The report, "Down to earth: Soil degradation and sustainable development in Europe: A challenge for the XXI century," is being released here today on the margins of the annual meeting of the United Nations Convention to Combat Desertification. The 32-page report outlines and quantifies the threats to Europe's soils and proposes solutions.
"Soil degradation is part of the systematic abuse of the European space, its territory and the natural resources involved," said Domingo Jiménez-Beltrán, the European Environment Agency's Executive Director. "This may become, in particular in the EU area, a main challenge for sustainability and would require a common approach."
Soil provides a large number of different services which we depend on and which we often are unaware of until it is too late.
Soils are being over-stressed by Europe's dense settlement patterns and intensive economic activities and by acidification, erosion, contamination, and changes in climate.

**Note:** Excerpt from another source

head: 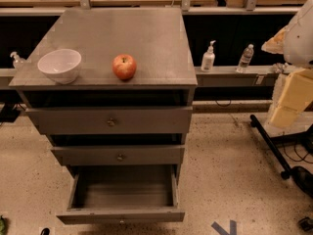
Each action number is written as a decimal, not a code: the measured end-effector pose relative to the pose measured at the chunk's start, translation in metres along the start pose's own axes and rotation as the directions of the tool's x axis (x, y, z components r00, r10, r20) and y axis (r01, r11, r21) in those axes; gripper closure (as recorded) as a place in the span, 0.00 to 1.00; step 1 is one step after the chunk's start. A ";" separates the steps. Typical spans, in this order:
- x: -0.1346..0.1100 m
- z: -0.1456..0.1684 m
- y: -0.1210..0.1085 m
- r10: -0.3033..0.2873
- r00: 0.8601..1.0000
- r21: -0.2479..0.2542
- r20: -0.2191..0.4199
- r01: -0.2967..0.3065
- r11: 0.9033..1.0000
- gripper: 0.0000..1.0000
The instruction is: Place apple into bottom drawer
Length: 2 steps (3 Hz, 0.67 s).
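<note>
The apple [124,66], red with yellowish patches, sits on the grey cabinet top [146,33] near its front edge, right of a white bowl [59,65]. The bottom drawer [121,215] is pulled out below the two upper drawers, and its grey tray shows nothing inside. My gripper [277,42] is at the far right edge of the view, on the white arm, well to the right of the cabinet and about level with its top. It is far from the apple and holds nothing that I can see.
The top drawer [111,122] and middle drawer [119,156] with brass knobs stand slightly out. A pump bottle [208,58] and a water bottle [245,58] stand on a shelf behind right. A black wheeled stand [274,148] is on the floor at right.
</note>
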<state>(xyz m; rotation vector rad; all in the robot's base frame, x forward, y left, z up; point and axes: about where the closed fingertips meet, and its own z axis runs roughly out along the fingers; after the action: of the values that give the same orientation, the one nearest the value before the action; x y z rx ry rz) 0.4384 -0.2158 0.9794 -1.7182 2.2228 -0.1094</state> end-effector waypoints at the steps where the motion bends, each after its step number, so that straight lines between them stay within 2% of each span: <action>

Growing demand for food production, living space, leisure and tourism facilities, infrastructure and industrial production will only increase the pressure.
In some parts of Europe, the degradation is so severe that it has reduced the soil's capacity to support human communities and ecosystems and resulted in desertification. Because it can take hundreds or thousands of years to regenerate most soils, the damage occurring today is for all purposes irreversible.

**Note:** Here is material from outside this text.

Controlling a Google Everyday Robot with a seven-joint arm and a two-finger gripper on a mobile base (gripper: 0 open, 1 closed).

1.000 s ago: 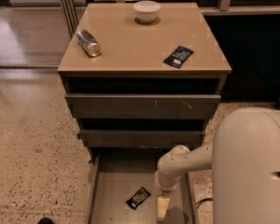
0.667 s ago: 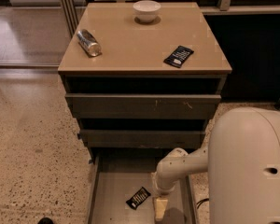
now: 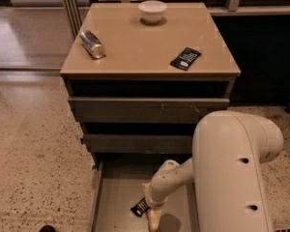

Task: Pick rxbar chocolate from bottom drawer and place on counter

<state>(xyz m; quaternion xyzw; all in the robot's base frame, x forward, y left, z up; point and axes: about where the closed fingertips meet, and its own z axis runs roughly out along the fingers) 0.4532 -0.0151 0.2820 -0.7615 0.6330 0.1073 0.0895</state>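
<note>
The bottom drawer [image 3: 115, 203] is pulled open at the foot of the cabinet, showing its grey floor. The rxbar chocolate [image 3: 139, 207], a small black bar with white lettering, lies on that floor near the middle. My gripper [image 3: 152, 210] reaches down into the drawer on the white arm [image 3: 232, 173] and sits right at the bar's right end, covering part of it. The tan counter [image 3: 135, 47] is the cabinet's top.
On the counter are a white bowl [image 3: 152, 10] at the back, a silver can [image 3: 93, 44] lying on its side at the left, and another black bar with a white label [image 3: 185, 58] at the right. Two closed drawers sit above the open one. Speckled floor lies to the left.
The gripper has moved left and a little down inside the drawer, from beside the bar to right at its right end. The bar has not visibly shifted.
</note>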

And soil degradation is not only occurring in the Mediterranean countries (Annex IV of the UN Convention on Desertification). While 1/3 of Europe's soil (EEA 1999) may be affected (with over 150 M ha suffering high erosion risk (EEA 1998)) and deterioration is critical in the Mediterranean countries (e.g. Spain: 18% of land affected; loss of 28 t/ha/y peak average for 90-95 in agricultural land) and around the Black Sea (e.g. Ukraine 41% of agricultural land affected by erosion risk in 1996), it also seriously affects Central Europe (Germany was losing due to sealing 120 ha/day in 1997, Austria's agricultural land lost reached 9 t/ha/y (EEA 1999)) and countries like Ireland and Iceland; and it is expected that water erosion risks will increase by 2050 in 80% of EU's agricultural land.
Note to journalists: Messrs. Töpfer and Jiménez-Beltrán will brief the press at the Fourth Conference of the parties of the UNCCD in Bonn on 19 December 2000. For more information, contact Michael Williams at +41-22-917-8242 or +41-79-409-1528 or michael.williams@unep.ch.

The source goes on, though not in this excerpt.